Cristóbal Balenciaga a aimé plus que tout travailler la dentelle, le noir, le rouge et le blanc comme autant de références à l’art et la culture de son pays d’origine, l’Espagne. Bercé par les toiles de Goya et Zuloaga, fasciné par les atours des religieux castillans, Balenciaga s’est aussi tourné vers l’Asie pour habiller les femmes iconiques de son temps. Justement, Miren Arzallus dans son ouvrage de référence Cristóbal Balenciaga : La forge du Maître écrit : « Balenciaga avait connaissance de la progression du Japonisme durant son séjour à Saint Sebastien et de l’impact qu’il eut sur les premières décennies du XXe siècle. Cette influence aura une influence spectaculaire sur ses propres créations. » Mais le styliste est avant tout un couturier autodidacte, ambidextre et attaché à la composition du vêtement, et à la précision de la coupe. Ses compétences de tailleur bientôt se lient à sa capacité à démonter et remonter une manche jusqu’en saisir les moindres nuances. C’est ainsi que Cristóbal Balenciaga est devenu ce couturier à même d’appréhender la liberté dans la construction d’une pièce. Ainsi, son expérimentation des manches s’est-elle indubitablement ancrée autour des manches les plus ancestrales de l’humanité, celles du Kimono.
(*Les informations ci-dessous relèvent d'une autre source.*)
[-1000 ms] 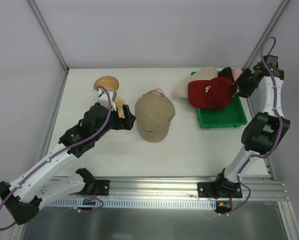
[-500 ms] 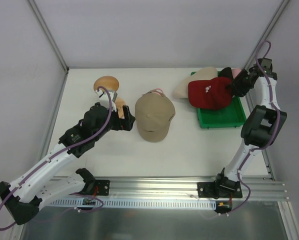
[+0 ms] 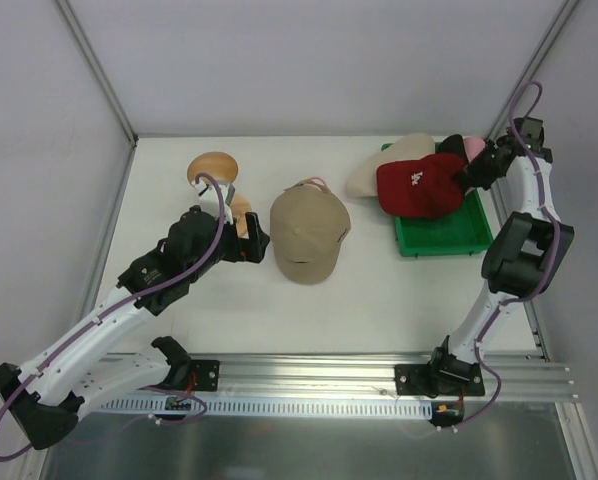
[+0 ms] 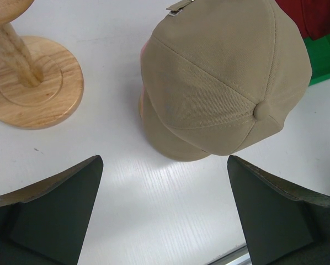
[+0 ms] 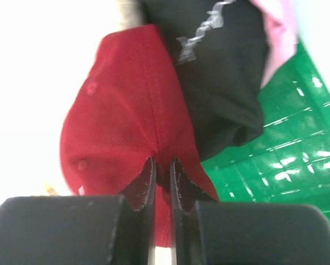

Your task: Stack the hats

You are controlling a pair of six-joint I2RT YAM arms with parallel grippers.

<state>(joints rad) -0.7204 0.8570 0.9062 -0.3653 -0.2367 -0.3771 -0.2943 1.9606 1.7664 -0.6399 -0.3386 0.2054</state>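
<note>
Our right gripper point(image 5: 162, 165) is pinched tight on a fold at the rim of the red cap point(image 5: 115, 127), its two fingers nearly meeting with red fabric between them. The red cap lies across the far part of the green tray point(image 3: 449, 232). The black hat point(image 5: 220, 83) presses against it, and the pink hat point(image 5: 275, 38) shows just behind the black one. The cream bucket hat point(image 3: 399, 155) pokes out at the tray's far left corner, touching the red cap. Our left gripper point(image 4: 164, 163) stands spread wide with nothing in it, low over the tabletop point(image 3: 229, 310). The tan cap point(image 4: 225, 83) sits crown up just ahead of its fingers, with the wooden stand point(image 4: 35, 83) beside it.
</note>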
« Balenciaga a commencé ses recherches sur le volume et les proportions avec la “manche Kimono“ qu’il a utilisé pour la première fois en 1939. L’influence du Japon fut dès lors à la fois subtile et constante » précise-t-on dans le livre Balenciaga Vu Par Vogue. A l’Asie, Cristóbal Balenciaga emprunte aussi l’originalité de ses lignes – très vite, les manches Kimono accompagnent des silhouettes à l’apparence si simple qu’on les croit déliées de la gravité terrestre. Comme une sorte de mise en bouche du minimalisme, la couture de Balenciaga aime à dégager le cou et les poignets pour mettre en valeur les bijoux et le mouvement des mains. On raconte alors qu’il a hérité ce goût pour les vêtements Japonais aux côtés de Madeleine Vionnet ; elle qui s’intéressait beaucoup aux Kimono. Entre les années 1950 et 60, Cristóbal Balenciaga a ainsi posé les bases de certains de ses designs les plus innovants. En 1962, il a déjà introduit les plis dans le tissu et réinventé la silhouette féminine – exit la taille étroite, le couturier des couturiers étend le centre du vêtement au niveau des épaules. L’inspiration direct est le Manteau Kabuki…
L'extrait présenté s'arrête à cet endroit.